Roger Moody, in his book Plunder, describes Rio Tinto's activities as ranging from ``brow-beating opponents, leaning on governments and price-fixing, to violating international law, union-busting and management of one of the world's biggest commodity cartels''.
It is the quintessential capitalist corporation, skilled at maximising profits irrespective of environmental and human rights concerns.
In 1991, Rio Tinto owned 200 subsidiaries in 40 countries. In 1996, it made $1.4 billion after-tax profit. It mines a diverse range of minerals and metals including coal, copper, gold, uranium and iron ore. It controls 55% of the market for borates, 15% of industrial diamonds, around 8% of uranium and significant percentages of world copper, bauxite and iron ore production.
Born of dead miners
Rio Tinto was founded in 1873 to mine the Rio Tinto copper deposit in the Spanish province of Andalusia. It was floated on the London stock exchange, funded by English capitalists and Deutsche National Bank, a German bank.
From the start, Rio Tinto's success was at the expense of working people. Several hundred Rio Tinto miners died from lung diseases like silicosis between 1877 and 1887.
The company was rocked by labour struggles in the 1920s, as Richard West's book River of Tears documents. In 1920, many left-wing miners were sacked after a strike which lasted four months, in protest at mass sackings and being paid in food.
In the Spanish Civil War of 1936-39, Andalusia was a stronghold of the Republicans against the fascist Nationalist forces of the dictator, General Franco. Sir Auckland Geddes, the chair of Rio Tinto, reported approvingly to the company's 1937 annual general meeting in London: ``Since the mining region was occupied by General Franco's' forces, there have been no further labour problems ... Miners found guilty of troublemaking are court-martialled and shot.''
The 1950s and 1960s were tumultuous times for Rio Tinto. Two-thirds of its Spanish mine was sold. It expanded its exploration and mining to ``safe'' countries like Canada, Australia, the US, New Guinea and South Africa.
In South Africa, Rio Tinto developed the Palabora copper and uranium lode in the Transvaal. At the time, the vicious apartheid regime was savagely repressing the black majority. Rio Tinto supplied uranium from its Rossing mine in Namibia to England, under both Conservative and Labour governments, in defiance of United Nations sanctions against apartheid.
In 1962, Rio Tinto merged with Consolidated Zinc, greatly increasing concentration in the mining industry. The new corporation, called Rio Tinto-Zinc (RTZ), now mined uranium, gold, iron ore, bauxite and zinc and owned various smelting companies.
Its rise and rise continued into the 1980s, when it bought out BP US. In 1995, it merged with its Australian subsidiary Conzinc Riotinto of Australia, 40% owned by Australian capitalists, to form RTZ-CRA. In 1997, it changed its name to Rio Tinto.
Indigenous peoples
Rio Tinto claims it has an excellent record in dealing with indigenous people, but the reality is much different.

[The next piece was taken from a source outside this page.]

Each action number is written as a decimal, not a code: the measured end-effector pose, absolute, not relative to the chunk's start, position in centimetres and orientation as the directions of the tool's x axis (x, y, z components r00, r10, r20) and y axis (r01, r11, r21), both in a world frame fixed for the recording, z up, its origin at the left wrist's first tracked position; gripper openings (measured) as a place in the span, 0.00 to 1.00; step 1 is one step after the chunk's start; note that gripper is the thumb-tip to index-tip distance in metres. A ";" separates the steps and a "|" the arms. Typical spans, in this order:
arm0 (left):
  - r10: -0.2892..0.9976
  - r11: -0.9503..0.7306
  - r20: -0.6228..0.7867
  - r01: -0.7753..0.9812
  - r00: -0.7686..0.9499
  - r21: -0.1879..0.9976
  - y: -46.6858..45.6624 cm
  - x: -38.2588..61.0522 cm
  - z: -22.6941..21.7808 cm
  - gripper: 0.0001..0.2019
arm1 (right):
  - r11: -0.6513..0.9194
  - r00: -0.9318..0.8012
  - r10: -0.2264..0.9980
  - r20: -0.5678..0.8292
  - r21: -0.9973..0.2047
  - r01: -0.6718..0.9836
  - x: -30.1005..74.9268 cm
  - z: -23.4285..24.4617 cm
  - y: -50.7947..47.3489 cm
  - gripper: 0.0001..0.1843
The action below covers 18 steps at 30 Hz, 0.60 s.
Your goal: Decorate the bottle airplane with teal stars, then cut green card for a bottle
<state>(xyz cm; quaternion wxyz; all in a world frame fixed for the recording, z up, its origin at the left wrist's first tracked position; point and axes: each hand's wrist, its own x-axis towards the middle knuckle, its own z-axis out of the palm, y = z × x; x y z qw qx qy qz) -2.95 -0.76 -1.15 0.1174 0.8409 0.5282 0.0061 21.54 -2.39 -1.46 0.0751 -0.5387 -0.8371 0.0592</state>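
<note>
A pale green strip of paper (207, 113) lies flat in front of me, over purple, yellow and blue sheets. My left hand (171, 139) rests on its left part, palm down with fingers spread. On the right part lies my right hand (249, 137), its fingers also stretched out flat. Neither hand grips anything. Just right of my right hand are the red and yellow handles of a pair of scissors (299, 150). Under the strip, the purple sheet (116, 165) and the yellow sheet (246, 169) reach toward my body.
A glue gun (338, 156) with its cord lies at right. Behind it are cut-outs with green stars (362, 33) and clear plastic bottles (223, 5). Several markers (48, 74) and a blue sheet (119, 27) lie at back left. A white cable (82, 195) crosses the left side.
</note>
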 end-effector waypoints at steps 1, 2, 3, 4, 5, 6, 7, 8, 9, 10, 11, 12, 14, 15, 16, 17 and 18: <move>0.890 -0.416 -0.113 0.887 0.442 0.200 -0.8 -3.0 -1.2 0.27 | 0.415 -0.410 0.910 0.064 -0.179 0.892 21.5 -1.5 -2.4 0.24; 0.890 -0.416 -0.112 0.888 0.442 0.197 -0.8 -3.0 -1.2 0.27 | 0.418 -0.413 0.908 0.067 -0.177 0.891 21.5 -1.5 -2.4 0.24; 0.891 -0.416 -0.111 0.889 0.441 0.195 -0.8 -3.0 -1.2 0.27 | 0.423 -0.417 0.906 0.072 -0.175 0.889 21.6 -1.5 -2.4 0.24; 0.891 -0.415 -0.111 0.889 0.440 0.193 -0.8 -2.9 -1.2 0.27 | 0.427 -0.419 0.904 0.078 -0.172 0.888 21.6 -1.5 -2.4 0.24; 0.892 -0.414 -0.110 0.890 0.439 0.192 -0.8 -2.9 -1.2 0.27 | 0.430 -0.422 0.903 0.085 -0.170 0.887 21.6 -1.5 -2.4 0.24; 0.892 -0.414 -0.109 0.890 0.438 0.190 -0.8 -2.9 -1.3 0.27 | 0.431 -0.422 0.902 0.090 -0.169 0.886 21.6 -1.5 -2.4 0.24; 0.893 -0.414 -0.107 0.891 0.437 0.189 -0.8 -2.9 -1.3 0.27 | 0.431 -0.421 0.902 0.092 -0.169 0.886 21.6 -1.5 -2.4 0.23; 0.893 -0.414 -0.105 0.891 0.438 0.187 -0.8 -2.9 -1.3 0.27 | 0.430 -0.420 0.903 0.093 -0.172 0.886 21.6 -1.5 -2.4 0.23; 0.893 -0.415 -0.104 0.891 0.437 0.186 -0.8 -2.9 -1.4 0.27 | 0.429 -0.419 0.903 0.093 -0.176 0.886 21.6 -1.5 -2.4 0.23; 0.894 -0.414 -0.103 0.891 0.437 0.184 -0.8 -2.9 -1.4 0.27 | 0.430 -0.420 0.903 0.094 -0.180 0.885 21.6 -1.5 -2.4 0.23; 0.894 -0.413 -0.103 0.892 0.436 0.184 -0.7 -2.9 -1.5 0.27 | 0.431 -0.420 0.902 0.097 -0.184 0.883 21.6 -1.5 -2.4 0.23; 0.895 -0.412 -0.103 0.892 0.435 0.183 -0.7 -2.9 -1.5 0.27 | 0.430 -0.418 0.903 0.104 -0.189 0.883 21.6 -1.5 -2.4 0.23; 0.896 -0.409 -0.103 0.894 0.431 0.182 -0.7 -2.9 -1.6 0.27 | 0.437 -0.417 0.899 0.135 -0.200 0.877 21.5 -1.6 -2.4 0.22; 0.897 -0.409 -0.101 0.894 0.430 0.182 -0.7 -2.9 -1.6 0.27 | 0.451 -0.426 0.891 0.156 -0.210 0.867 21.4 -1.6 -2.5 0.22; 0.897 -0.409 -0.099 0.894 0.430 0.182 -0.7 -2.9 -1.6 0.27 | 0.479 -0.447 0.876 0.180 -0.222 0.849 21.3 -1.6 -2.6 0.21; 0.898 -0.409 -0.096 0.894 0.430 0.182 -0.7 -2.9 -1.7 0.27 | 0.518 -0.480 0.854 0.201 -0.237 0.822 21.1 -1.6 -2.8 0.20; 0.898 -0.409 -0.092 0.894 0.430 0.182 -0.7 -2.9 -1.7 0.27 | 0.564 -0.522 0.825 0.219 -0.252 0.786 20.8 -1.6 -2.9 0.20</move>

The demand by the Aboriginal Mining Information Centre -- ``Don't CRAp on our land!'' -- exemplifies relations between indigenous people and this multinational. Indigenous land claims have been one of the biggest obstacles to Rio Tinto's pillaging of the earth's resources.
Plunder outlines some examples.
To build the Weipa bauxite mine, Comalco -- 67% owned by CRA -- forcibly removed two Aboriginal communities from their land at Weipa and Mapoon. On November 15, 1963, the Mapoon community was arrested in the dead of night and everything -- their homes, the school, the shops -- was burnt to the ground.
According to a 1975 report by International Development Action, Comalco refused to provide reasonable compensation for their loss or to pay royalties to the people of Weipa and Mapoon.
The Argyle Diamond Mines joint venture controlled by CRA in 1992 was the world's most lucrative mine. During mine construction, Roger Moody recounts, Aboriginal sacred sites were pulverised. The Barramundi Dreaming area, a site sacred to Aboriginal women, has been almost completely destroyed.
A damning report by a number of academics in 1984 concluded that the company's ``good neighbour program'' at Argyle had failed. The company controlled Aboriginal people socially and politically and left them isolated, disadvantaged and powerless.
The November issue of Common Cause, the miners' union journal, states that Rio Tinto's Argyle Diamonds has been linked to child labour in the diamond polishing industry in India.
Rio Tinto has often bragged about the jobs it creates for Aboriginal people. At Weipa, according to Moody, only 10% of the work force were Aboriginal in 1977. At Argyle Diamonds' mine, only three of the mine's 1000-strong work force are members of the local Aboriginal people.
In 1963, Comalco asked the arbitration commission to allow it to pay indigenous workers less than half the average of white workers' wages, according to International Development Action.
More extreme human rights abuses have occurred at the Grasberg mine in West Papua, primarily owned by US-based Freeport-McMoRan, and in which Rio Tinto has a 12% share. It has a 40% interest in the output from an expansion now under way.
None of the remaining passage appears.